I've learned a lot – and I’m not talking about school. I've cried, I've cussed, I've carried on – the sun has risen everyday – I close my eyes and thank God. God has used the trials in my life to shape me into who I am today – the last 2 years affecting me the most. It’s odd to me – how God was able to keep up with me and work so hard to change me despite the fact that I was moving at the speed of light most of the time. I am proof that God is powerful and no matter what we are doing or where we are going, God is with our every move.
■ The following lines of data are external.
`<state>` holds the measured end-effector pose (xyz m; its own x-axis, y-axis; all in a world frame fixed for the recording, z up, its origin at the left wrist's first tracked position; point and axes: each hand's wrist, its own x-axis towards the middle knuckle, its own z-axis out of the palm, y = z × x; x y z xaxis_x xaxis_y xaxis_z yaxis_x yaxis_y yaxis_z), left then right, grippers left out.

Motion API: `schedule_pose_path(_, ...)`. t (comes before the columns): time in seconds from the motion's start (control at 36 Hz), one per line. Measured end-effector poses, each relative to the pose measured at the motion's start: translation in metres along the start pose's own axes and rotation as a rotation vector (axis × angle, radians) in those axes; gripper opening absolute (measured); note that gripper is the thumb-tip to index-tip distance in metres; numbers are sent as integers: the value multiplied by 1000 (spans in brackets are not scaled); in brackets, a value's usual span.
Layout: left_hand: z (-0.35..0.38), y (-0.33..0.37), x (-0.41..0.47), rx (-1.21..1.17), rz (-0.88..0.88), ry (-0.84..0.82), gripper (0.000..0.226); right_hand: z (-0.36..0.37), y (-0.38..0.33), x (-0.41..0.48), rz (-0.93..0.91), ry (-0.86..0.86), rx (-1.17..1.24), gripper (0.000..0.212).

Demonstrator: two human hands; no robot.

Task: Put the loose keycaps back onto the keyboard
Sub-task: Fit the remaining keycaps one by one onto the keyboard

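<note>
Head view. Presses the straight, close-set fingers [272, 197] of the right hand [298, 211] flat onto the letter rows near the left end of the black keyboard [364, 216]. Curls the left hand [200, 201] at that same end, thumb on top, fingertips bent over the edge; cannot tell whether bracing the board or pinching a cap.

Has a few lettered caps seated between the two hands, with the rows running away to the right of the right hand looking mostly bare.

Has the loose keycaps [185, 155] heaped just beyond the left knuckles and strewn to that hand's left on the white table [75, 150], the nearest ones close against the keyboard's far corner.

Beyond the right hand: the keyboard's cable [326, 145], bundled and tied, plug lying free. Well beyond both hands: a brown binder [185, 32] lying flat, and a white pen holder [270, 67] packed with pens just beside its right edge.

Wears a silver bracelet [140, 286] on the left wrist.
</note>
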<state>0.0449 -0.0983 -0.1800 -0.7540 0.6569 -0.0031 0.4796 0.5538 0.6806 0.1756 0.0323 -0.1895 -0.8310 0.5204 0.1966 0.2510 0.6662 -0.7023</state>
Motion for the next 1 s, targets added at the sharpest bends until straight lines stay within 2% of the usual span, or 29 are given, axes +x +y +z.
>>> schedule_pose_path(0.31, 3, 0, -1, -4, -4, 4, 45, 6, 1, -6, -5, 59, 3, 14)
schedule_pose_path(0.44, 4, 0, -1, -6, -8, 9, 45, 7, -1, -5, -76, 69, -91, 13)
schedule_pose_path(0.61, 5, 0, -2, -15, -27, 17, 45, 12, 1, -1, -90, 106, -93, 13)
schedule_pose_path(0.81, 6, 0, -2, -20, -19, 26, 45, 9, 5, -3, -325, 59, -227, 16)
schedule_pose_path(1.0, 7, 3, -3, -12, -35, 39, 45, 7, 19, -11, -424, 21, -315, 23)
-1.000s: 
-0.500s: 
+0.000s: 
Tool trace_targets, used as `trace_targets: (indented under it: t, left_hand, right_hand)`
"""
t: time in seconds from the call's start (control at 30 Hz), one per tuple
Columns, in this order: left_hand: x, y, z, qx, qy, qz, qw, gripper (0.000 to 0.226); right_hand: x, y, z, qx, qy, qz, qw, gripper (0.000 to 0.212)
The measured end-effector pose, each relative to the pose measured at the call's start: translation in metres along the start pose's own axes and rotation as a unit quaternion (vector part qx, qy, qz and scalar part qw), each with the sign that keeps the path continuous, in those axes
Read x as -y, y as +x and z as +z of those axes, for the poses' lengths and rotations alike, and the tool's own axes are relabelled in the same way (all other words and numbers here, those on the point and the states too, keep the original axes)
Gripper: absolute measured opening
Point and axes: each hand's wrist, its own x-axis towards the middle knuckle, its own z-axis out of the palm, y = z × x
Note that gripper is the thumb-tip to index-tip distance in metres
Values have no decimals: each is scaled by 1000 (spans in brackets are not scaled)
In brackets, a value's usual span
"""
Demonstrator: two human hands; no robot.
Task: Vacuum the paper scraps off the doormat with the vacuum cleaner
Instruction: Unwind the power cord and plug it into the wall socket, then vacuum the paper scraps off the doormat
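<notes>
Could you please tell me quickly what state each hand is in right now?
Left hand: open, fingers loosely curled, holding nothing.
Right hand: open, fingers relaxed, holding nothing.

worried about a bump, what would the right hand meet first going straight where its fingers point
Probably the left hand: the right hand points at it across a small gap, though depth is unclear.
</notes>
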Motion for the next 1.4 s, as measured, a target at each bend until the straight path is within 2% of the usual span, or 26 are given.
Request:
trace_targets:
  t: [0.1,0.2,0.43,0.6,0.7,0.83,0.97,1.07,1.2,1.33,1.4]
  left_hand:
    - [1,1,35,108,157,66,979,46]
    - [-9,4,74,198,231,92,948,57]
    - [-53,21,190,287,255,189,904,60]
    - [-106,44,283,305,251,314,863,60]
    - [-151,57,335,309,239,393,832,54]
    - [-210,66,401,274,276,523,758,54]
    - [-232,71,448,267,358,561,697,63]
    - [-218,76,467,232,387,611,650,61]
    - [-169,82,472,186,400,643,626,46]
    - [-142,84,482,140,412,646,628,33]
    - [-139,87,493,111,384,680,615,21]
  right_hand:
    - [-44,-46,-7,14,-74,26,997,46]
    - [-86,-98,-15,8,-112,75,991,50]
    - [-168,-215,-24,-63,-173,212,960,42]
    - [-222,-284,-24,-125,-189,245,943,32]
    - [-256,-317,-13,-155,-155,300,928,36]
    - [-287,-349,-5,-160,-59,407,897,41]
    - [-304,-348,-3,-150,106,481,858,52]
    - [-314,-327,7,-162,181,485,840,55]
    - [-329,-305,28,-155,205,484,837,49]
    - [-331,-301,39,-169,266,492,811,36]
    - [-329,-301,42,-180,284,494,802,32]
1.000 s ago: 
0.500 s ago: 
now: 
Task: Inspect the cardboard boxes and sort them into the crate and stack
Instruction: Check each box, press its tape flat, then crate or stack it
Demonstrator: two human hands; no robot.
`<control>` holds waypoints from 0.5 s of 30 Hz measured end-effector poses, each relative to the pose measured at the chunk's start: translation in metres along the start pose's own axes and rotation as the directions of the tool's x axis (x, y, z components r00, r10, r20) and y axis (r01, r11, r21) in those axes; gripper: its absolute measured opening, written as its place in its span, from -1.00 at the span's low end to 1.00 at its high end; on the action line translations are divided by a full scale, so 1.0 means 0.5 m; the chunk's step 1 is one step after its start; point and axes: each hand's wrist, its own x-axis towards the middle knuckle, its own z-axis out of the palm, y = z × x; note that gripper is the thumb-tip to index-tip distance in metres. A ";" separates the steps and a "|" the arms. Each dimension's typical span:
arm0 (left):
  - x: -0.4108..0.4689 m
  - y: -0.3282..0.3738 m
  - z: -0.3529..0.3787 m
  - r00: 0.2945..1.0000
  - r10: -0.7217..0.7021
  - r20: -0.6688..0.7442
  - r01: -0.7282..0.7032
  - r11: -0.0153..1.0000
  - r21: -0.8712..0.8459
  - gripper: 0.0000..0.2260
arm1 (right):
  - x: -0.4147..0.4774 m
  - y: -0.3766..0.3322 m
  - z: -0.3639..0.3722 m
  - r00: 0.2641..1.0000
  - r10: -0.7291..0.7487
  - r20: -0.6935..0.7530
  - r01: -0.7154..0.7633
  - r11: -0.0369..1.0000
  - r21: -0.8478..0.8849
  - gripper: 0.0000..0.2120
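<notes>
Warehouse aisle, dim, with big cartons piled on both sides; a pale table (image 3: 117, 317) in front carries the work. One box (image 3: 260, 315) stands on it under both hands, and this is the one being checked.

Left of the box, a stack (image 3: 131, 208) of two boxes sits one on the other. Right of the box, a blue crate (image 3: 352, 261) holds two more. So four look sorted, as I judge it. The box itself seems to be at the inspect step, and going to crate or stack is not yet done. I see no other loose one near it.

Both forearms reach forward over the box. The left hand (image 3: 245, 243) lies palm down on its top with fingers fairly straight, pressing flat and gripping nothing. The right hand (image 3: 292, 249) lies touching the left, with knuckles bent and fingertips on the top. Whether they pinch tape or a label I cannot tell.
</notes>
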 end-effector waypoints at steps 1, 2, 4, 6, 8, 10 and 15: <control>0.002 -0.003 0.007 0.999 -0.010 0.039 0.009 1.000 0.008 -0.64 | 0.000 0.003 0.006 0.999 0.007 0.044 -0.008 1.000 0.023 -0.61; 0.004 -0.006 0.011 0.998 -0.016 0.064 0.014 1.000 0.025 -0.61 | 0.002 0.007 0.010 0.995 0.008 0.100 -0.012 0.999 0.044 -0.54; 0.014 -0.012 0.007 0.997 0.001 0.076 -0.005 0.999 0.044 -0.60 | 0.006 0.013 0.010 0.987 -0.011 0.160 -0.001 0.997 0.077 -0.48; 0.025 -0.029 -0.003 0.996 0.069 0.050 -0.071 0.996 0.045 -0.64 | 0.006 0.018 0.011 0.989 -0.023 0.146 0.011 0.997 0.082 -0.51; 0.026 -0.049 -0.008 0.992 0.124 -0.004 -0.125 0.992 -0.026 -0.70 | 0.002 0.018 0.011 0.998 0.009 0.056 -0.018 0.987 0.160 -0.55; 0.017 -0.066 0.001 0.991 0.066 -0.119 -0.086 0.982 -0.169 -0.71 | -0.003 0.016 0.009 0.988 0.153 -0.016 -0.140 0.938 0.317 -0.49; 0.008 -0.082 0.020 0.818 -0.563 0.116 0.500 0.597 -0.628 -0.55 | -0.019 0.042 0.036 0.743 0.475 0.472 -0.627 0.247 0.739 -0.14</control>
He gives our soul rest and reminds us to let go and let God, He is in control and when I was not able to hold it all together – He did it for me. The trials I have lived were not God’s way of showing me my place in life but showing me my place in Him and what a fine place it is...

Any Questions?

3 comments:

Karrie said...

My eyes have witnessed your faith be tested and growing so much throughout the years!! It just shows me that God is at work in you, messy or not!! Look at where He has brought you and man the future is limitless. I am sure He is sitting on His throne with a bag of popcorn watching His perfect plan unfold, laughing and crying just like we do here on earth. We are very proud of your accomplishments!!! Love you girl!!

Karrie said...

*being...instead of be sorry!!!

Tracey Toms Van Hoy said...

I love your heart! You amaze me! Im actually speechless after reading this.... just know I think youre great!!!